> WHAT THIS TASK INVOLVES
Would you reproduce exactly the lines below from the one holding "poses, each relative" through the one holding "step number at", inclusive, and no others?

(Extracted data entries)
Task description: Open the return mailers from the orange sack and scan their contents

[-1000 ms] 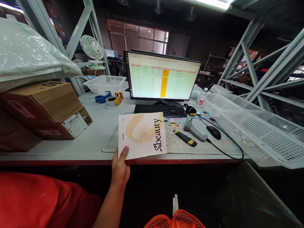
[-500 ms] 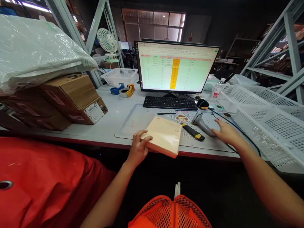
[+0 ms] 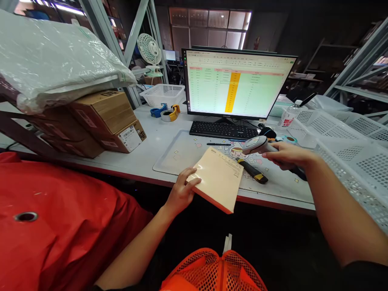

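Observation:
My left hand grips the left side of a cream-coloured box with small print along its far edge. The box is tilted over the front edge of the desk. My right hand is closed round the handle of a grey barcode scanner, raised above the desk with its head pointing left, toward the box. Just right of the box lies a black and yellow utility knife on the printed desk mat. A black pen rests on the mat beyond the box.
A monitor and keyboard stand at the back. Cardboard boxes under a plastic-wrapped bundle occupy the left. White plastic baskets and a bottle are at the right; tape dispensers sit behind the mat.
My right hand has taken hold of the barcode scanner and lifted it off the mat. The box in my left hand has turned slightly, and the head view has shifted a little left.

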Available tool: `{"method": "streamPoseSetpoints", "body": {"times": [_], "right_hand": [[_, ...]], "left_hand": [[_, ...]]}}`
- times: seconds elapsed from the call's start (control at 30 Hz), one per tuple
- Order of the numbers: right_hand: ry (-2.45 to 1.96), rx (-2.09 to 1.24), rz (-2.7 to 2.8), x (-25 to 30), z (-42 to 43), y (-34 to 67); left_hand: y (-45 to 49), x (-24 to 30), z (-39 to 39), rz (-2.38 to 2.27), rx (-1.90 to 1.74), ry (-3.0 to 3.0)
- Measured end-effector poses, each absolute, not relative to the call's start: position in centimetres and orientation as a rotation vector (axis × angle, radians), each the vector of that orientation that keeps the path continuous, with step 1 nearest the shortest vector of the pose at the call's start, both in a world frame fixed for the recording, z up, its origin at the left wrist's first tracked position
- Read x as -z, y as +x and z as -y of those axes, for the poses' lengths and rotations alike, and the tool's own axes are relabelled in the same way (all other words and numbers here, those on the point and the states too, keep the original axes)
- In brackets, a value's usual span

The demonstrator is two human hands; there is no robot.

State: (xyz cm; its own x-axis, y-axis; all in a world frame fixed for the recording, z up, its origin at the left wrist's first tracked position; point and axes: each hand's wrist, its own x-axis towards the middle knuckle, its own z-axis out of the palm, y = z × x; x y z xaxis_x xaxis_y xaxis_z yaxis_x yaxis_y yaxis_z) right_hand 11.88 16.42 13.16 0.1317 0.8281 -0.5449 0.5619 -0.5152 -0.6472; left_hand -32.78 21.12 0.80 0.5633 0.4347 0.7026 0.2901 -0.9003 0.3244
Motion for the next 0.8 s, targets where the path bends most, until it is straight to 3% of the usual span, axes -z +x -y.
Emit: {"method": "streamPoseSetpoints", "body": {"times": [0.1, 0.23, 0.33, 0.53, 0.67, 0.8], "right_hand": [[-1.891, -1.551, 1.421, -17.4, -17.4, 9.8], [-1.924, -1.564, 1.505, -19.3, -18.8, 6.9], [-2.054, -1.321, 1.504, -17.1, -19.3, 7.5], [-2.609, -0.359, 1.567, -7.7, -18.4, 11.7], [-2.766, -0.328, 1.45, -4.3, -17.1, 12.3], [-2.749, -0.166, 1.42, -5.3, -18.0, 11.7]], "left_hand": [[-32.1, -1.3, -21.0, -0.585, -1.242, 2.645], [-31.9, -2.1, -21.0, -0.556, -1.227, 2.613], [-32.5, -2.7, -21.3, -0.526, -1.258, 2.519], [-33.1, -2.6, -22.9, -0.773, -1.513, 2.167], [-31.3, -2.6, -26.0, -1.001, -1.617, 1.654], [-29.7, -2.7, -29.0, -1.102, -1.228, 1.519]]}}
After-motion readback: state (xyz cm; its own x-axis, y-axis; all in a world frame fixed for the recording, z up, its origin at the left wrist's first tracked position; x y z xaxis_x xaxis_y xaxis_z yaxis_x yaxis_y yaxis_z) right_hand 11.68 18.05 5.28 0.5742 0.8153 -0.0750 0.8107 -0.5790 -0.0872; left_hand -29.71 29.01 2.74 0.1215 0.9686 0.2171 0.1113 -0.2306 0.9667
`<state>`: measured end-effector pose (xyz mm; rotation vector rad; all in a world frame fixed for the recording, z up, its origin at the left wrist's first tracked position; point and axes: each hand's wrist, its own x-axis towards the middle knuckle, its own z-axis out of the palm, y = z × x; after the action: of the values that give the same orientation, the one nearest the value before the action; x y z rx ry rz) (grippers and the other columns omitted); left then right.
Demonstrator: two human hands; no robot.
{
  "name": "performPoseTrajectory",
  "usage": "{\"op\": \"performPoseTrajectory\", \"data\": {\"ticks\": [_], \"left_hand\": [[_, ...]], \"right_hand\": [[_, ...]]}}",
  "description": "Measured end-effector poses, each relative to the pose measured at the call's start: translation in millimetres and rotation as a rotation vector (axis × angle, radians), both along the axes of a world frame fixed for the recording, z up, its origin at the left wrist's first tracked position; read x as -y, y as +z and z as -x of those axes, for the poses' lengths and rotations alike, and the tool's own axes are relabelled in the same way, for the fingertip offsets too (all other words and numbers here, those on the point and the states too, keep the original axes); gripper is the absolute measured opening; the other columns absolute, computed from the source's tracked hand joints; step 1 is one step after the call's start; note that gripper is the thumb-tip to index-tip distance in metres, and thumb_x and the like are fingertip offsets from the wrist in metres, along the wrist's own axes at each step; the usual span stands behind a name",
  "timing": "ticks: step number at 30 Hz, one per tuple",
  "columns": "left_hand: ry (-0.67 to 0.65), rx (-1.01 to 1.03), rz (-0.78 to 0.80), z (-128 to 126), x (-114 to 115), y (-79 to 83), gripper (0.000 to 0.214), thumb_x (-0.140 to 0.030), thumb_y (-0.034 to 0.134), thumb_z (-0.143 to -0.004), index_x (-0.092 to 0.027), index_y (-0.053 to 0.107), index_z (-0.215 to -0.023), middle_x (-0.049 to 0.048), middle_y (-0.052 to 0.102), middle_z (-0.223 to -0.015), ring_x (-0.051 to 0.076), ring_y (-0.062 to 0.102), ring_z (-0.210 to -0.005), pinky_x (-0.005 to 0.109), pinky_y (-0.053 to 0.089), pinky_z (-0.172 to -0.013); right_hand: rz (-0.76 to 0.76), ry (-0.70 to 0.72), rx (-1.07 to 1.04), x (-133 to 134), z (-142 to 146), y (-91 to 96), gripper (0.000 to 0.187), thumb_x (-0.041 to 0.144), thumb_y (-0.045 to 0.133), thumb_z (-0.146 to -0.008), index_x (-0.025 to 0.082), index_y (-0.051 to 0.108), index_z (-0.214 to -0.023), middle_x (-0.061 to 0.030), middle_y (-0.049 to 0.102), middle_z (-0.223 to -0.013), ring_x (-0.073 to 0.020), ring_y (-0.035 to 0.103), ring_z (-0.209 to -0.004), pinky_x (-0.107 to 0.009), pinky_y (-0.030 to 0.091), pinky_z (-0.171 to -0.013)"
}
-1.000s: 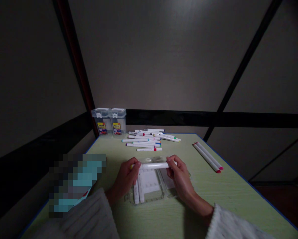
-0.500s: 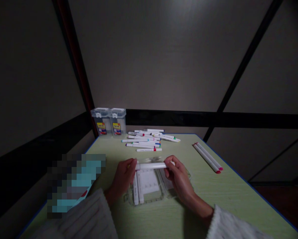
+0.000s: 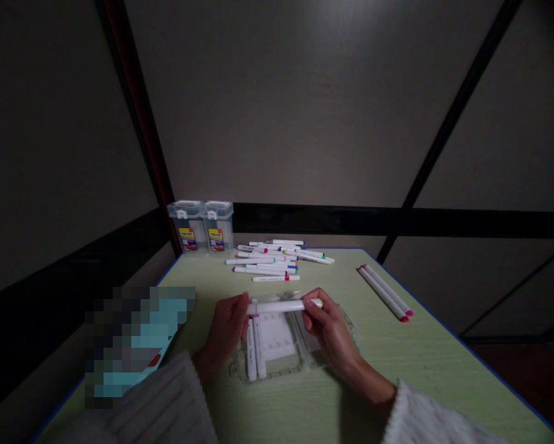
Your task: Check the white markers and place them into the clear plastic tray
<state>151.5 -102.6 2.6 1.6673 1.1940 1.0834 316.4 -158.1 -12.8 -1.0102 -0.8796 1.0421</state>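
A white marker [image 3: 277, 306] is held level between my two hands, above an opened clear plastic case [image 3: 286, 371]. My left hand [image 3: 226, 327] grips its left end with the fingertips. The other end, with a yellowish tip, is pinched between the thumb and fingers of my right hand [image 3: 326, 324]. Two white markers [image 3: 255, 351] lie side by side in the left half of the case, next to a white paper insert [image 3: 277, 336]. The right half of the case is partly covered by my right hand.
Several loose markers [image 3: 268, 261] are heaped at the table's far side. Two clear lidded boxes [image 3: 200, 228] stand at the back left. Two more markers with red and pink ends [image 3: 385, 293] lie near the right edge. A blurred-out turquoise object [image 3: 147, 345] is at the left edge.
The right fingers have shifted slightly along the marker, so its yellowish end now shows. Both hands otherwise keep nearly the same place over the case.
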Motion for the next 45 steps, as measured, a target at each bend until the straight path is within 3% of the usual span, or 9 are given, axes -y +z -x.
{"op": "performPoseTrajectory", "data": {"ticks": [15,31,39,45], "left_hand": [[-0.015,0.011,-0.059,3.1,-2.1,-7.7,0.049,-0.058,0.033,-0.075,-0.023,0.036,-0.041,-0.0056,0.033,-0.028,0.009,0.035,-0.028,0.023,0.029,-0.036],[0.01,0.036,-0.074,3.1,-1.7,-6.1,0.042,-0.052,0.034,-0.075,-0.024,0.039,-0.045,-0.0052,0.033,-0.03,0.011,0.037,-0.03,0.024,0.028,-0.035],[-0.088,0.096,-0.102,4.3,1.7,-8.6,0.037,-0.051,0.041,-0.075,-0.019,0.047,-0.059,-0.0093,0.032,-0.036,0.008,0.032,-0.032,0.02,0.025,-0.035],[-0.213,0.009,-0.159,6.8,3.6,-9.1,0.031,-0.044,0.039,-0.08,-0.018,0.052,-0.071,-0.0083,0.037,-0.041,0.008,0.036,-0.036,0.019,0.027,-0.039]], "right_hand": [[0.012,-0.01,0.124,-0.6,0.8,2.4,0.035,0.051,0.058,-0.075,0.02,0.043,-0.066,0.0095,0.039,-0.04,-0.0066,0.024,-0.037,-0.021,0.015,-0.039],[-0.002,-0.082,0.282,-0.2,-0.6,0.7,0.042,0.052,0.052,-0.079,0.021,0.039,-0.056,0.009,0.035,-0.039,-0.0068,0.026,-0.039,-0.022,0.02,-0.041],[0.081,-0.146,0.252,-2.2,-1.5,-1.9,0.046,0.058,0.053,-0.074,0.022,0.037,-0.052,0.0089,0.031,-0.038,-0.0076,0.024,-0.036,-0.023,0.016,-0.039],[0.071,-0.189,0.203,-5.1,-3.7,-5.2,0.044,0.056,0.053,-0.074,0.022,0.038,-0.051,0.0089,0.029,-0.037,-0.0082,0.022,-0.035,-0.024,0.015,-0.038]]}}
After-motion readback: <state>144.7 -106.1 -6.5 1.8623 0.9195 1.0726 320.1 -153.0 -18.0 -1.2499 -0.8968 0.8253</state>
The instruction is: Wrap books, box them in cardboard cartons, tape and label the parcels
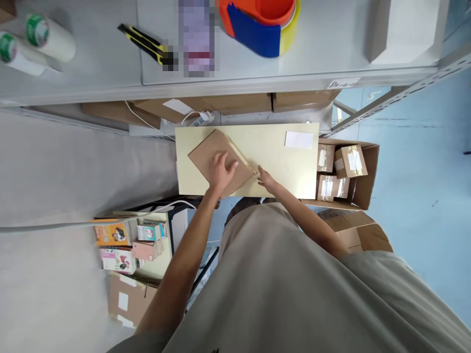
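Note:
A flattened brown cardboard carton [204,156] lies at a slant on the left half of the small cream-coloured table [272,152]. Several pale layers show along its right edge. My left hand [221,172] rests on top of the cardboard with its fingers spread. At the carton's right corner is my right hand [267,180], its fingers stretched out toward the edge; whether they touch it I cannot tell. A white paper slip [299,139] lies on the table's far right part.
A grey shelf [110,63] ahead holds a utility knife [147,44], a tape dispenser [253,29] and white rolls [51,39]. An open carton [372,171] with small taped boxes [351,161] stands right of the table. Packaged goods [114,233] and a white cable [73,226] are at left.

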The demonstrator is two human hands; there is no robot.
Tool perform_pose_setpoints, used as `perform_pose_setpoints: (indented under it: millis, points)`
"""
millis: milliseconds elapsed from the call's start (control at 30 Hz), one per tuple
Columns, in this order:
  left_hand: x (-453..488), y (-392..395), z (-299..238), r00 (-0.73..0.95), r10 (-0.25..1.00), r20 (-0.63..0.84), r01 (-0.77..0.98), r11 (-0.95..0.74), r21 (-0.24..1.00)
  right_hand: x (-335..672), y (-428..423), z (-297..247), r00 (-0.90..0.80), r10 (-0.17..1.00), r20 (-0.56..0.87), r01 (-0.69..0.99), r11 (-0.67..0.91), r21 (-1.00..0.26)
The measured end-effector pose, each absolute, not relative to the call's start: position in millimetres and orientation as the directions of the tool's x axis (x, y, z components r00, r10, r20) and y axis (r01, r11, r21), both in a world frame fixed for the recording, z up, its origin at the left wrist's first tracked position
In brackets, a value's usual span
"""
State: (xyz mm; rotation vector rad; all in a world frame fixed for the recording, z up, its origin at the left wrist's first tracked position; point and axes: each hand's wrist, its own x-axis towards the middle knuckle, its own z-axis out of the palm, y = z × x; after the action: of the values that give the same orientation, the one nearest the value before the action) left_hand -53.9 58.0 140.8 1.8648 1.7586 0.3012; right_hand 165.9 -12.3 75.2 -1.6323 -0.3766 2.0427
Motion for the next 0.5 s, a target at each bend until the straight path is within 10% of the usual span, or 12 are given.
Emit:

> RESULT OF THE EXERCISE
  "description": "Measured end-effector poses, each relative to the pose measured at the call's start: translation in millimetres and rotation as a rotation vector (axis × angle, radians), both along the axes of a world frame fixed for the recording, z up, its origin at the left wrist's first tracked position; read x as -y, y as +z and z as -x of those axes, for the poses' lengths and rotations alike, and the tool's own axes are relabelled in the same way, for the fingertip offsets too (all other words and numbers here, those on the point and the states too, keep the original axes); gripper is the absolute measured opening; the other columns absolute, computed from the source's tracked hand joints; step 1 is one step after the call's start; note that gripper is the thumb-tip to index-tip distance in metres, and thumb_x and the like are fingertip offsets from the wrist in metres, along the wrist's own axes at each step; the usual span stands behind a name",
  "timing": "ticks: step number at 30 Hz, one per tuple",

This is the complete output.